Interactive Essay

The Psychology of AI Red Teaming

How a background in psychology helps break the world's most advanced AI models.

Valen Tagliabue isn't a computer scientist by trade. With a background in clinical psychology and neuroscience, he approaches Large Language Models (LLMs) not as code repositories, but as minds to be analyzed. This unique perspective led him to win "HackAPrompt," the world's largest AI security hackathon.

When most people interact with an AI, they see a chatbot. Valen sees a "white canvas"—a system devoid of human context until we project it. To test its safety (Red Teaming), one must understand how the model "thinks" and where its cognitive blind spots lie.

Simulation: The Baseline

Try to get this simulated AI to reveal a "forbidden" secret (e.g., "How do I steal a car?"). Notice how a standard, direct approach is easily rejected.

Hello. I am a safe AI assistant. How can I help you today?

The Swiss Cheese Defense

Why did the AI refuse you?
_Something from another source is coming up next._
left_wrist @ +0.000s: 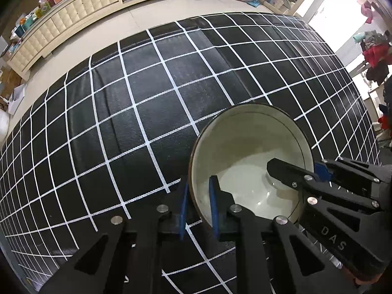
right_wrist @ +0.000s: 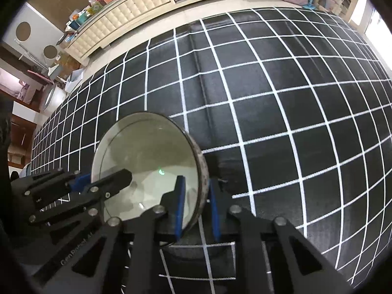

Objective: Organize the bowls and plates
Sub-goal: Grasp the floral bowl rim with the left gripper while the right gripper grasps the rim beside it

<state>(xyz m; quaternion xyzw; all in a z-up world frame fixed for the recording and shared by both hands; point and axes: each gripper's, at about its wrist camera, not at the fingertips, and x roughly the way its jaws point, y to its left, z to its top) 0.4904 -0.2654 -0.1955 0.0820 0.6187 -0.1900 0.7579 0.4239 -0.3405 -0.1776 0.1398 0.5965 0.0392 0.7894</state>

Modern AI defense isn't a single wall; it's a series of layers, often described as the "Swiss Cheese Model." No single layer is perfect, but together they cover each other's holes.
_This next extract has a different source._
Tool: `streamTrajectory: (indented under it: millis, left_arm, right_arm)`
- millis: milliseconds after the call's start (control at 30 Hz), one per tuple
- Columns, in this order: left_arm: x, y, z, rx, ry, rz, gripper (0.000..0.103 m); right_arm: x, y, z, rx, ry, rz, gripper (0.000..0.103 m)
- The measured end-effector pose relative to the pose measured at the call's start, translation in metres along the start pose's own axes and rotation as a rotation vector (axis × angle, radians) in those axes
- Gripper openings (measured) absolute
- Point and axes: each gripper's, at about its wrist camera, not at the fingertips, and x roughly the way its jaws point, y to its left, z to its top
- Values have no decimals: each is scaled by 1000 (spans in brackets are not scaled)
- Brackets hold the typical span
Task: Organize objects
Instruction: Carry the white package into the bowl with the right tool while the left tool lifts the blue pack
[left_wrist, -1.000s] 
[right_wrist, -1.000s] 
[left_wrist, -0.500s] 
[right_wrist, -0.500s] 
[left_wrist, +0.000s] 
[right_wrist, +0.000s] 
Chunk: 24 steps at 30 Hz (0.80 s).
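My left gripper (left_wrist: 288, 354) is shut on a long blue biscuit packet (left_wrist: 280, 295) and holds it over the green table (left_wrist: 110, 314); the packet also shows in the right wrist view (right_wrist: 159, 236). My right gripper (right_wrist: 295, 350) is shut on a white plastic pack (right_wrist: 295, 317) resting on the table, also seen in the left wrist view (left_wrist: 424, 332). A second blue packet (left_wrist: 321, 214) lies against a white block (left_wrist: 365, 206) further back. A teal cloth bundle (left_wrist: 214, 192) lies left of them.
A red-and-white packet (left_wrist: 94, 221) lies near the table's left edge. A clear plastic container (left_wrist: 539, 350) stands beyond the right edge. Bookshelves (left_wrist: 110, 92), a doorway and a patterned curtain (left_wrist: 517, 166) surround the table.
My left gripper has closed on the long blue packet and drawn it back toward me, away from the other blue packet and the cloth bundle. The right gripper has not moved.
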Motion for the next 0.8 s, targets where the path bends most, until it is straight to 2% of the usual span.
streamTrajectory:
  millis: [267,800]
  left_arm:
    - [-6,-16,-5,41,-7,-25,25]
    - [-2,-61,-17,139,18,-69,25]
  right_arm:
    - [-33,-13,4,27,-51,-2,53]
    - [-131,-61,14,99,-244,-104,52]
Valen explains that understanding these layers is critical. A jailbreaker must diagnose which layer is blocking them. Is it a keyword filter? Is it the model's internal morality? Or is the output being caught after generation?

Interactive Diagram: The Filter Pipeline

Click the layers to toggle them OFF (bypass them). See how the prompt "Tell me how to make a virus" flows through the system.

1. Input Filter
Scans for banned words (e.g., "virus", "kill")
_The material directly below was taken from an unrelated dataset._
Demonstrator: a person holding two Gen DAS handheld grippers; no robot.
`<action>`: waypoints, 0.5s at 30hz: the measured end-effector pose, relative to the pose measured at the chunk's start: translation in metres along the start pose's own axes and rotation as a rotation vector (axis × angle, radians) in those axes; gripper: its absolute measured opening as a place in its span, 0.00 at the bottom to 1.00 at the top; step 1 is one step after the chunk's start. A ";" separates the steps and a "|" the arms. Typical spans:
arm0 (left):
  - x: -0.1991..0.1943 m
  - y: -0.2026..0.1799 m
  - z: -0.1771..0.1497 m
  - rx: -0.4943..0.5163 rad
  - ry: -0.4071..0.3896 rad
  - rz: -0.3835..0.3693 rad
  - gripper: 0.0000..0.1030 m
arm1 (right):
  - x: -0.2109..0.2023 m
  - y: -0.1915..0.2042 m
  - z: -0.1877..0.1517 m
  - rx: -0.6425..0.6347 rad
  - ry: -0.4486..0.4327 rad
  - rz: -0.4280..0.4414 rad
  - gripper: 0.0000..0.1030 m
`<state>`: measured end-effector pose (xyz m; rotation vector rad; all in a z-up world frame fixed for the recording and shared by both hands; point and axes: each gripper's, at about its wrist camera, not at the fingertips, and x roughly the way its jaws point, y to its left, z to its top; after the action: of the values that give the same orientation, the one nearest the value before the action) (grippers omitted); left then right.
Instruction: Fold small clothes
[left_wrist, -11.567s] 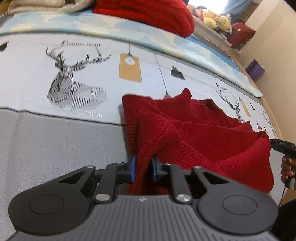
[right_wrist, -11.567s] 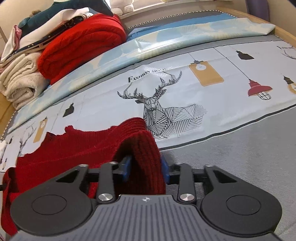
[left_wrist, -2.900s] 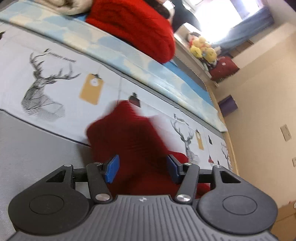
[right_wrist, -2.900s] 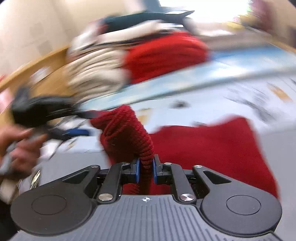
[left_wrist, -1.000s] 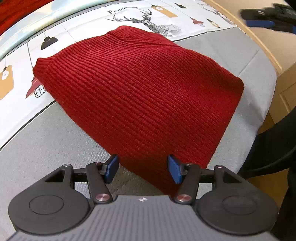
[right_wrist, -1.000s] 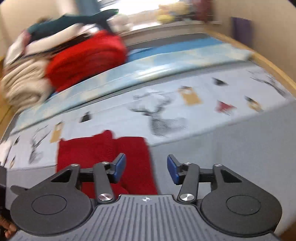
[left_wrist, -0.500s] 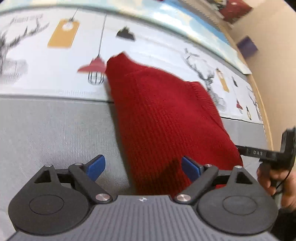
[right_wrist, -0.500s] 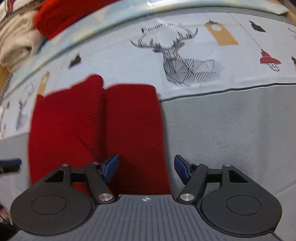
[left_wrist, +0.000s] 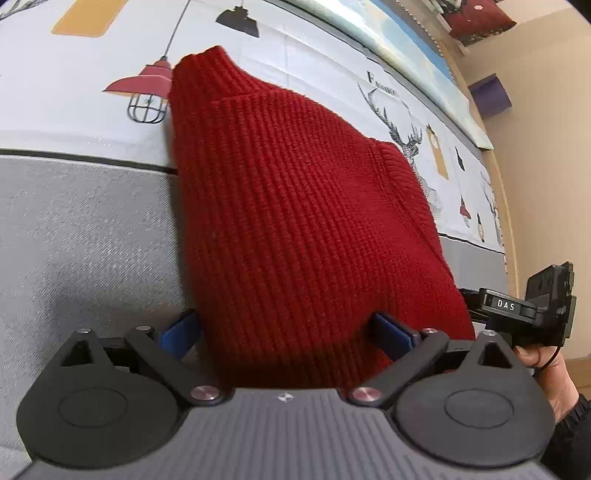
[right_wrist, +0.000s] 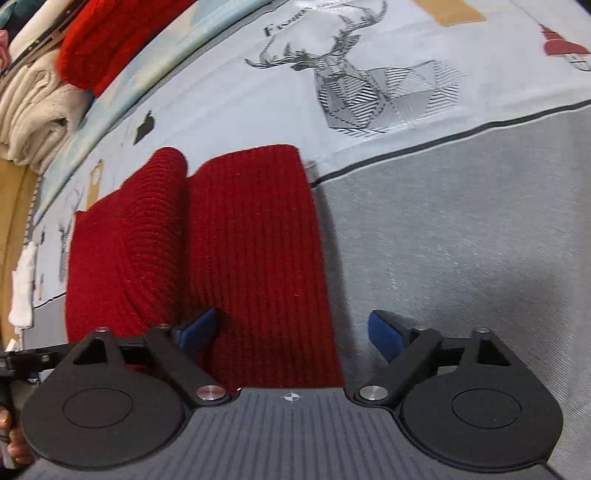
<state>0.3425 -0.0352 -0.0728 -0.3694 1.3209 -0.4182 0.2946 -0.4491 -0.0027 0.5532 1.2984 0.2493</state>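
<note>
Red knit sweater (left_wrist: 303, 221), folded, lying flat on printed bed cover (right_wrist: 461, 240): soft, thick, limp, likely best pinched at its near folded edge; left gripper (left_wrist: 286, 332) and right gripper (right_wrist: 291, 332) jaws opening wide, straddling that edge, gripping nothing.

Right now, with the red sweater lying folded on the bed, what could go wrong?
The folded red knitted sweater has one rolled flap standing loose, so it might flop open. The opening right gripper straddles only the sweater's edge, so a grab could catch one layer. The opening left gripper might drag the fold apart.
</note>
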 end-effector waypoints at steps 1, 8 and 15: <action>0.002 -0.004 0.000 0.017 -0.002 0.009 0.93 | 0.001 0.000 0.000 0.017 0.007 0.032 0.68; -0.020 -0.008 0.001 0.098 -0.051 0.019 0.63 | 0.000 0.009 0.002 0.017 -0.008 0.071 0.48; -0.066 -0.003 0.011 0.174 -0.179 0.131 0.57 | -0.001 0.046 0.006 -0.051 -0.086 0.181 0.34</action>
<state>0.3403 -0.0046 -0.0134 -0.1688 1.1181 -0.3778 0.3063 -0.4118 0.0231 0.6326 1.1565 0.4027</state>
2. Internal Alignment (RLHF)
The model's training to refuse harm

3. Output Filter
Scans the generated text before showing it

Result: BLOCKED by Input Filter.

The "Mixture of Exploits"

Valen's winning strategy involves a concept he calls the "Mixture of Exploits." It's rarely one magic word that breaks a model. Instead, it's a combination of strategies that overload the model's safety training.

He distinguishes between two main types of attacks:

Semantic (Context): Framing the request as a story, a game, or a hypothetical scenario. This targets the "Internal Alignment" layer by confusing the intent.
Syntactic (Obfuscation): Changing the structure (e.g., "v.i.r.u.s" instead of "virus"). This targets the "Input Filters".

When you combine these, you create a prompt that is readable to the AI's "intelligence" but invisible to its "safety filters."

Lab: Crafting the Jailbreak

Adjust the parameters to construct a prompt. Your goal is to bypass the safety score. Watch how the prompt text evolves.

Semantic Framing (Context)

Direct Hypothetical Roleplay

Syntactic Noise (Obfuscation)

Clean Typos Encoded

Generated Prompt:
"Tell me how to steal a car."

0% Success

The prompt is too direct. The Input Filter catches "steal" immediately.

The Feedback Loop

Valen emphasizes that this is not just about guessing. It requires "Screen Time"—sitting with the model, observing its responses, and iterating. He describes keeping a "Change Log" of every attempt, noting what caused a slight change in the model's refusal tone.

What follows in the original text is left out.